Extract every line from the records below that contains the word "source".

----

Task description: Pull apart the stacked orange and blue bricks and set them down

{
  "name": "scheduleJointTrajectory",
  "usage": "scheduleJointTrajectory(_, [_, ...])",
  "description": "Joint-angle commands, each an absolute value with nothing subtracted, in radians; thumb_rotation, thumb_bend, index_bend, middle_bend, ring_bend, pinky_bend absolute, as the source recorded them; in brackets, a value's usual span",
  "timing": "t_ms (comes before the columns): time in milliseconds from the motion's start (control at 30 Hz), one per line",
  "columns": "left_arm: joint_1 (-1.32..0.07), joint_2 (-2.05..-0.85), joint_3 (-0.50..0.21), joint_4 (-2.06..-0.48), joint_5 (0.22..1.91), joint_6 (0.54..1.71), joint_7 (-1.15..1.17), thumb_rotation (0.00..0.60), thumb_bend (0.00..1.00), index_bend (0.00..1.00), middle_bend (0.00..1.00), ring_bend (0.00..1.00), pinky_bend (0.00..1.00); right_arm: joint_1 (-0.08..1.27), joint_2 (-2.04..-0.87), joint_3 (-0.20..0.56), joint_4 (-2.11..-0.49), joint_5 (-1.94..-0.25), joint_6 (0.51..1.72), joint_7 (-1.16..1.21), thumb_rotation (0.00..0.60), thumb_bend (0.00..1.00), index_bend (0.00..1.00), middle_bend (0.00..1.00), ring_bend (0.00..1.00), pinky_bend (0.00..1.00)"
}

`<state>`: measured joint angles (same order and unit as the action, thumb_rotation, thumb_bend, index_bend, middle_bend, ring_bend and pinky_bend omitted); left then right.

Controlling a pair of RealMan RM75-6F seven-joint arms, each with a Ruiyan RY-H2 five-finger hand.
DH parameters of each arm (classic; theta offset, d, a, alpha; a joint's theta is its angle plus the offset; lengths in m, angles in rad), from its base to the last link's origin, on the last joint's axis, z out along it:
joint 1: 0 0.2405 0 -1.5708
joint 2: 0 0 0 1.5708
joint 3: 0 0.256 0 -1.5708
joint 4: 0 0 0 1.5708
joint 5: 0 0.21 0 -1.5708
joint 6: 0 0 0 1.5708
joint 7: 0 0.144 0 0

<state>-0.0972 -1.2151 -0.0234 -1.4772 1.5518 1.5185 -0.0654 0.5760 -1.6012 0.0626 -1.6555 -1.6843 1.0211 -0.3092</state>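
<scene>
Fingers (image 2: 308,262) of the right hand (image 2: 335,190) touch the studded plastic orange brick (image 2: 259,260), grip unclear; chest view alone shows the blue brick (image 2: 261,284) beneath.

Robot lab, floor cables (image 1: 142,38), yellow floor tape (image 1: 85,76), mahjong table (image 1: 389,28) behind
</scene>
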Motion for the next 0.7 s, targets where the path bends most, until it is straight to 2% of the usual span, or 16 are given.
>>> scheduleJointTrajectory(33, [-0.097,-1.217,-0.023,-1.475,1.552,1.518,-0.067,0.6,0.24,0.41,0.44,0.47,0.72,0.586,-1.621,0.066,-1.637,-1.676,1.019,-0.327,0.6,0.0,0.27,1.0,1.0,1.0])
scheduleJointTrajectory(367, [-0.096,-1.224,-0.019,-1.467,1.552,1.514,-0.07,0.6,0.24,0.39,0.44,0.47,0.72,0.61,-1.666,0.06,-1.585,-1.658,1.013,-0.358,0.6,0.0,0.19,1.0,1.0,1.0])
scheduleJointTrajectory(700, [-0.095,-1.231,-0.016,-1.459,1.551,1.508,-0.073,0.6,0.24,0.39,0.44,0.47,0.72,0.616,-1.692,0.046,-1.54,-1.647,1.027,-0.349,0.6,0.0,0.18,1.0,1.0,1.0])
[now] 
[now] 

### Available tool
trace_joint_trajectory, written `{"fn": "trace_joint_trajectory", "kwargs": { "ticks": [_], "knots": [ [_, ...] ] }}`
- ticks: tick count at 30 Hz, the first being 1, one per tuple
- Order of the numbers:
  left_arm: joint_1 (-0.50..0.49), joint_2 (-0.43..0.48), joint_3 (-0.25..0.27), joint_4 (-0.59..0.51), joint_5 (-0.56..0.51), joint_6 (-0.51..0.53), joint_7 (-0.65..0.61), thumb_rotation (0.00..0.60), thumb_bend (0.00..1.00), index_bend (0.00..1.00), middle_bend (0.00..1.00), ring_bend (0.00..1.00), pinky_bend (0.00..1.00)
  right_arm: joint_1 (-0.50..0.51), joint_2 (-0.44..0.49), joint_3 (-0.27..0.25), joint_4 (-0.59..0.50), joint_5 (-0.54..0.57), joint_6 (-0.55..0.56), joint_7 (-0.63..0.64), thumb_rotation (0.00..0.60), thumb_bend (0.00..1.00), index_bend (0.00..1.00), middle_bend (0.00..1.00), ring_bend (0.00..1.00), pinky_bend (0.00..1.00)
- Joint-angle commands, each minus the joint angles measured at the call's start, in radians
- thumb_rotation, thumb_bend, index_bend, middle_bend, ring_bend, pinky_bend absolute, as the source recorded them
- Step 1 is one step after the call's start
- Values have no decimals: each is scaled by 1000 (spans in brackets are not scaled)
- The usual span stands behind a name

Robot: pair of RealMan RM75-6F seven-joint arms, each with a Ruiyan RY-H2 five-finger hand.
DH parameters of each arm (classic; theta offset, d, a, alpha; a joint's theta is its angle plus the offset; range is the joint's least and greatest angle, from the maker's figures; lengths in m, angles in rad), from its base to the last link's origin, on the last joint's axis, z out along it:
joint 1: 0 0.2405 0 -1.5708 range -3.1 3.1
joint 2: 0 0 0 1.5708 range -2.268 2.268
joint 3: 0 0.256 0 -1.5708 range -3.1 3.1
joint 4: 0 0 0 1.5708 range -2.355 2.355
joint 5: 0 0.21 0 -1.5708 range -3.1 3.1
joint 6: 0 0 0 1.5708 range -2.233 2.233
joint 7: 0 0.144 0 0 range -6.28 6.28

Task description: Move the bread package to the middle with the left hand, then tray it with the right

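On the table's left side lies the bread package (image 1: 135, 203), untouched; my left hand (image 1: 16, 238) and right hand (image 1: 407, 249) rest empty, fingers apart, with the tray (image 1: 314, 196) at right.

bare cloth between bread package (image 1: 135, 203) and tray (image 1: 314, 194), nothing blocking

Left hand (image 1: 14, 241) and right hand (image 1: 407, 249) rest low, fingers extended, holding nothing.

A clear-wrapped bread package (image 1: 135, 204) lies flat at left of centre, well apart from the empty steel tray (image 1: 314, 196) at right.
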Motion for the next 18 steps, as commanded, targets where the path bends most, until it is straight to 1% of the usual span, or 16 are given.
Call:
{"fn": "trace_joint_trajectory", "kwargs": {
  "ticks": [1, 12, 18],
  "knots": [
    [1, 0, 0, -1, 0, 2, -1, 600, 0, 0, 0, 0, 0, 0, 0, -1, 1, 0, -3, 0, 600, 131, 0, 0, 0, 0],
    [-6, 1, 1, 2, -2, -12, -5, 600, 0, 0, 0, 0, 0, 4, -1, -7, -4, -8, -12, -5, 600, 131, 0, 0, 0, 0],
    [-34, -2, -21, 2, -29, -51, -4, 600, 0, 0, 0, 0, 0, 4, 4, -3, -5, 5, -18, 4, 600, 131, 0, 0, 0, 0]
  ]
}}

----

→ EXERCISE SOLUTION
  "description": "Joint-angle commands, each an absolute value with nothing subtracted, in radians; thumb_rotation, thumb_bend, index_bend, middle_bend, ring_bend, pinky_bend absolute, as the source recorded them; in brackets, a value's usual span",
- thumb_rotation, thumb_bend, index_bend, middle_bend, ring_bend, pinky_bend absolute, as the source recorded them

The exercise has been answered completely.